By Eoin Callan in Washington
Published: August 6 2007 22:03 | Last updated: August 6 2007 22:03
The board of the International Monetary Fund is bitterly divided over proposed reforms to give more votes and influence to fast-growing economies such as China at the expense of European countries, according to people close to the board.
European members, led by France, Germany and the UK, are refusing to surrender power they have held since the fund was created after the second world war, senior IMF officials said.
The rift makes it more likely that Dominique Strauss-Kahn, the French candidate for managing director, will inherit an unreformed boardroom if he is appointed.
The split pits Europe against the US and middle-income nations over a host of competing internal proposals due to be agreed next month to give more say to advanced developing countries, such as India and Brazil, based on the size of their economies.
“What we hear from European colleagues [is] that they have the right of birth to run this institution indefinitely. This is very disappointing,” an executive director told a crunch board meeting last week.
London and Paris have rejected formulas for awarding votes that would pave the way for Beijing to overtake them in influence at the IMF and would strip Amsterdam and Brussels of their leading positions on the board, officials said.
“The UK, France and, to a lesser extent, Germany, have dug in their heels. Japan also fears being eclipsed by its Asian rivals,” a senior IMF official said.
The impasse could worsen the crisis of legitimacy for the IMF, as its structure and policies increasingly come under fire and emerging markets look elsewhere for credit. Outstanding credit fell to $20bn (€14.5bn, £9.8bn) last year from about $100bn in 2003, a drop critics say reflects distrust of the fund.
Rodrigo Rato has pledged to advance voting reforms demanded at a pivotal summit last year before he steps down as managing director in October, but needs 85 per cent support. The fund plans at least one more board meeting before its annual meeting in the autumn.
“Rato doesn’t have the votes,” said a person close to the board.
Allies of Mr Strauss-Kahn say the veteran French politician has the diplomatic skills to broker a rapprochement. But there is some hostility to his candidacy.

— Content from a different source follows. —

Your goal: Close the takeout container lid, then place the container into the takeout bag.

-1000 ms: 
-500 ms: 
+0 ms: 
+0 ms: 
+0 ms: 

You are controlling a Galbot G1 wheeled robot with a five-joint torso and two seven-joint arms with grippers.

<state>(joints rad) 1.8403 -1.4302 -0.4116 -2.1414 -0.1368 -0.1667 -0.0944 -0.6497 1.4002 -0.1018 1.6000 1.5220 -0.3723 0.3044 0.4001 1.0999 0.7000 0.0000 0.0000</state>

Europe is proposing that the amount of available votes be increased by 6 per cent and the extra votes shared among under-represented countries, meaning its current total of votes would not be reduced.
The US is “annoyed with the Europeans’ intransigence”, a person familiar with the negotiations said, and is urging a quick compromise along the lines proposed by Canada that would see more votes go to the four most under-represented nations: China, Mexico, South Korea and Turkey.
Washington has strong alliances with Seoul, Ankara and Mexico City and a vested interest in Beijing becoming more engaged. It wants the IMF to pressure China into changing its currency policy.